If there is a common backing store (whether failover or otherwise), clients can be serviced by a different server when that server is known not to be response - those load balancing should only be done when the partner is known to be up and fully responsive. But it turns out the same packets are load balanced (Solicit, Information-Request, Rebind, Confirm).

- Bernie

-----Original Message-----
From: Ted Lemon [mailto:Ted.Lemon@nominum.com] 
Sent: Wednesday, December 17, 2014 9:49 PM
To: Bernie Volz (volz)
Cc: dhcwg
Subject: Re: [dhcwg] AD review of draft-ietf-dhc-dhcpv6-load-balancing

On Dec 17, 2014, at 5:18 PM, Bernie Volz (volz) <volz@cisco.com> wrote:
> See section 3.1 - a REBIND does not contain a Server ID option so the server that is supposed to respond to this client's hash bucket is the only that responds.

Right, but that behavior is incorrect.   If a client is sending REBINDs, it might be because the server it's bound to is refusing to answer due to load balancing.  But it also might also be because it's bound to the correct server, and that other server is no longer reachable by the client.   In that case, the client will fail to renew its lease, because the backup server won't answer.   Not only that, but in this case the client would simply fail to get a lease until the problem with the unreachable server is corrected.

Of course, Delayed Service is supposed to take care of that, but if Delayed Service is configured, then presumably the server that is refusing service under 3.2 will allow service once the Delayed Service interval has elapsed.   And so the whole thing will have been for naught.

> Also, at least in a failover situation, even if all clients were serviced by only one of the servers (say they all obtained their lease when only one of the servers was running and are happily renewing their leases), what's the harm?
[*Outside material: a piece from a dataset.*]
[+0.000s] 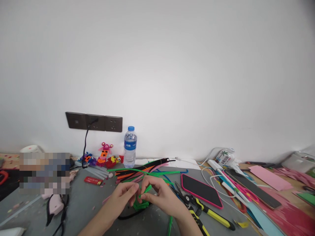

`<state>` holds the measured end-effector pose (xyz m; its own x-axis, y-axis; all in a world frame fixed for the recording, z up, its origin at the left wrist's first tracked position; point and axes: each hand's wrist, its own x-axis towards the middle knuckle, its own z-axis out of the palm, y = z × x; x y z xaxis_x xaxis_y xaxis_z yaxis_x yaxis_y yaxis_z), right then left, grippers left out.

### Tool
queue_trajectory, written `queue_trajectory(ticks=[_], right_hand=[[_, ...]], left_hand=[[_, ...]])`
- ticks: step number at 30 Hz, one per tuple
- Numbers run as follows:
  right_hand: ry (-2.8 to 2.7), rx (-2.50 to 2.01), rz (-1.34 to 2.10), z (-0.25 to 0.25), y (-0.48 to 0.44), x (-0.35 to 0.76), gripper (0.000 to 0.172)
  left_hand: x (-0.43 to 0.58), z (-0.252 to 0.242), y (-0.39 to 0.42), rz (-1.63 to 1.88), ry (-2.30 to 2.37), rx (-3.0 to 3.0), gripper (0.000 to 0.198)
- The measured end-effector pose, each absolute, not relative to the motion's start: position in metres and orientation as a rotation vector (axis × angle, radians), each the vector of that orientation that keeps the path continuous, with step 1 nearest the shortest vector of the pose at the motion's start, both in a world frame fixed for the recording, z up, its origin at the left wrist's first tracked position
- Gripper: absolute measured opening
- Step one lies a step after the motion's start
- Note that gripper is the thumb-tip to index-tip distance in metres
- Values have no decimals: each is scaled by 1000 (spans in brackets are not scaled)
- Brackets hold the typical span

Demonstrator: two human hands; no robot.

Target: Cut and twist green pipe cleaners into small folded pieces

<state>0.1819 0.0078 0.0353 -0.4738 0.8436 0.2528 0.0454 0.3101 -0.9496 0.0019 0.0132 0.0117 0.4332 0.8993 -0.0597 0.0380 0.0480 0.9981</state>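
My left hand and my right hand meet low in the middle of the head view, fingertips pinched together. Between them is a bent, fuzzy green pipe cleaner, folded into a thick bundle whose exact shape my fingers partly hide. One green strand comes up between the thumb and fingers of my right hand. My left fingertips close on its other side. A black strand curves beneath the bundle. Just beyond my hands lies a pile of pipe cleaners in black, orange, pink and green.
Yellow-and-black pliers and a pink-edged phone lie to the right. Behind stands a water bottle beside small pipe-cleaner figures. A red box and a pink glue gun with a black cord are on the left.
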Motion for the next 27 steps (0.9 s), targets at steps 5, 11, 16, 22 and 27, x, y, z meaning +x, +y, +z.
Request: queue_trajectory(ticks=[5, 11, 16, 22, 27], right_hand=[[-1773, -819, 1174, 34, 9, 177, 18], [-1751, -879, 1135, 27, 10, 176, 16], [-1927, -928, 785, 27, 11, 175, 11], [-1957, -977, 699, 20, 12, 173, 10], [-1985, -1045, 611, 12, 15, 173, 9]], left_hand=[[1, 8, 14, 880, 1005, 1501, 52], [2, 9, 11, 869, 1009, 1578, 50], [4, 8, 10, 848, 977, 1624, 49], [5, 4, 12, 856, 1020, 1659, 42], [4, -4, 14, 891, 1053, 1738, 40]])
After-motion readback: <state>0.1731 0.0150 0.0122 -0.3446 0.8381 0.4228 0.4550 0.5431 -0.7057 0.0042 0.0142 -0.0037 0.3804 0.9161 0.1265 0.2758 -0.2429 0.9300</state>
Failover doesn't mean you have twice the throughput - since you must have proper server capacity to handle all of the clients from a single server (the partner server may be down for an extended period). And, eventually clients will SOLICIT and then move to the proper server.

Right.

> Is there more than what followed (Section 2 & 3.2) that needs to be "specified"?

Well, it's pretty clear that the logic of doing load balancing on non-solicit messages hasn't been explored in any depth... :)

> Did you have any suggestion for how to deal with this? It was I believe intended to indicate that DHCPREQUEST in v4 could mean multiple things. Note that this is addressing the requirements, not the operation (though it is interesting that this section in 3074 doesn't mention DHCPREQUEST). Perhaps this can just be: "The requirements for DHCPv6 are substantially the same as for DHCPv4."?

Only do load balancing on solicits.   The problem isn't actually in this document; it's that this document relies on 3074, which is underspecified.   So this document needs to correct for that.